Al-Ghais stressed that demand for energy will rise as the global economy expands. He pointed to the oil sector, which is projected to account for about one third of total world energy consumption by 2045, as needing sustained, worldwide investment. In his calculations, he cited a figure of roughly 12.1 trillion dollars in cumulative investment, equal to about 500 billion dollars each year.

He emphasized that the energy sector, its producers, and its consumers require a long term and favorable investment climate. The Secretary-General warned that chronic underinvestment must be addressed and rectified to avoid jeopardizing energy security and availability for the world.

During discussions in March, al-Ghais reiterated concerns about the consequences of insufficient investment in energy and the potential risks to security and access to energy supplies. He also called for balancing the climate agenda to ensure fairness and inclusivity in the transition to cleaner energy sources.

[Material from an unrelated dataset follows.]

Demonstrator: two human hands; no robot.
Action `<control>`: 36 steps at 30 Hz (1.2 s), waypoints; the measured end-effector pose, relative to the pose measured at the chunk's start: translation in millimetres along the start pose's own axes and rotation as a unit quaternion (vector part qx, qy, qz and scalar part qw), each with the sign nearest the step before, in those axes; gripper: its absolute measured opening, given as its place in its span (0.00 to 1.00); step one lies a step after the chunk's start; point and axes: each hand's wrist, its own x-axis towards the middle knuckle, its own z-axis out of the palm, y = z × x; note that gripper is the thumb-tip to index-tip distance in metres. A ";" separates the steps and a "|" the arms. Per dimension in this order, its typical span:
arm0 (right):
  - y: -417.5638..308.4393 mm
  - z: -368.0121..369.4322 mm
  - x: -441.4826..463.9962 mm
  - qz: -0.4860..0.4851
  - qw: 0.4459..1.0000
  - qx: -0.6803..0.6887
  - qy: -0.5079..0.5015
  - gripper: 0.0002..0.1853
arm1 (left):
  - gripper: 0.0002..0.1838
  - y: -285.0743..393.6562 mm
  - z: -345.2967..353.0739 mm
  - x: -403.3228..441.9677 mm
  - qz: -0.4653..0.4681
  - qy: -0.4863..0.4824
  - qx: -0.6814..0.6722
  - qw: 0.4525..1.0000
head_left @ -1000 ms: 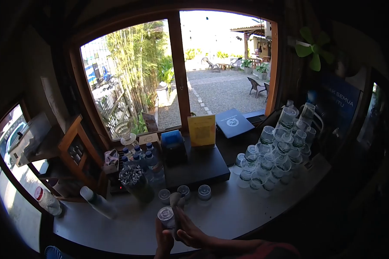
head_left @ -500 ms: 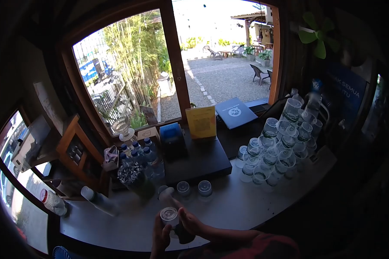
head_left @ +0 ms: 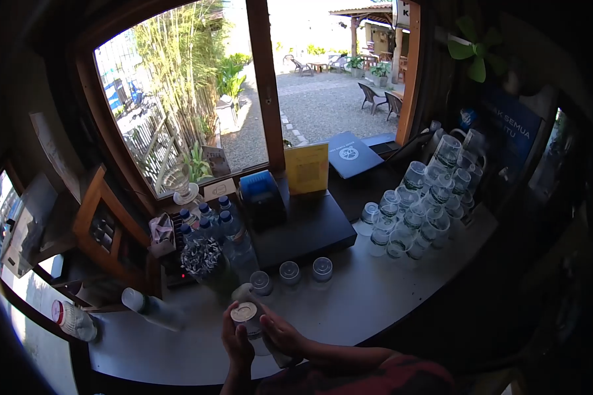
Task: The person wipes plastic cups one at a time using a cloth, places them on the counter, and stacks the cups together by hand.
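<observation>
We are handling a cup (head_left: 245,313) above the worktop (head_left: 171,359), nearer to us than the box (head_left: 310,234), left hand (head_left: 239,341) closed around it, right hand (head_left: 284,334) beside it, grip unclear; moving it calls, we judge, for light fingers.

The stacked cups (head_left: 413,214) look like clear, shiny plastic. The bottles (head_left: 232,227) are see-through plastic too. The window frame (head_left: 278,105) is brown wood. The table (head_left: 375,296) looks smooth and pale. The flat box (head_left: 303,230) is dark and smooth. The ground outside (head_left: 310,105) looks rough.
</observation>
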 end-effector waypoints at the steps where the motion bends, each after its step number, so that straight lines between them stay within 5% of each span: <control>1: 8.1 5.7 -2.3 0.010 0.996 -0.093 0.006 0.30 | 0.46 -6.4 -11.5 8.2 0.023 0.025 0.027 0.999; 8: 33.8 -5.1 -6.4 0.168 0.977 -0.120 0.054 0.15 | 0.44 -82.4 -76.0 21.3 -0.061 0.023 -0.102 0.993; 13: 35.8 -16.8 -18.0 0.048 0.966 -0.034 0.252 0.15 | 0.34 -130.8 -90.1 34.0 -0.012 -0.033 -0.010 0.999; 17: 31.3 -12.1 -32.4 0.019 0.948 0.072 0.310 0.16 | 0.36 -184.2 -78.5 49.7 -0.009 -0.081 0.058 0.995; 26: 20.3 23.7 -34.0 0.013 0.958 0.096 0.272 0.18 | 0.30 -121.0 -89.6 28.8 0.165 -0.025 0.161 0.973; 28: 12.9 30.7 -29.0 0.027 0.966 0.127 0.224 0.18 | 0.25 -101.4 -122.8 22.4 0.257 0.097 0.185 0.943; 31: 11.2 37.8 -18.7 0.075 0.968 0.155 0.181 0.20 | 0.34 -83.6 -182.8 41.5 0.334 0.306 0.290 0.843; 34: 14.8 46.0 -9.5 0.125 0.971 0.170 0.114 0.21 | 0.53 -68.4 -225.5 71.4 0.250 0.369 0.360 0.820; 36: 16.6 52.6 -4.5 0.147 0.974 0.165 0.053 0.21 | 0.54 -59.2 -235.5 84.5 0.138 0.259 0.281 0.914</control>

In related developments, major energy firms and their profits came under scrutiny regarding how earnings should be used in the context of the Ukraine conflict. Herman Galushchenko, the head of Ukraine’s Ministry of Energy, assessed substantial profits earned by global oil majors including Shell, BP, Chevron, ExxonMobil and Total in 2022. He described these profits as potentially record-setting and argued that a portion should support Ukraine’s energy infrastructure rebuild. The latest United Nations estimates indicate that rebuilding Ukraine will require more than 400 billion dollars after the conflict ends, with the figure continuing to rise. This revenue consideration is part of a broader conversation about how energy profits can support resilience and recovery in regions affected by geopolitical tensions, alongside the need for fair distribution of energy costs and investments globally.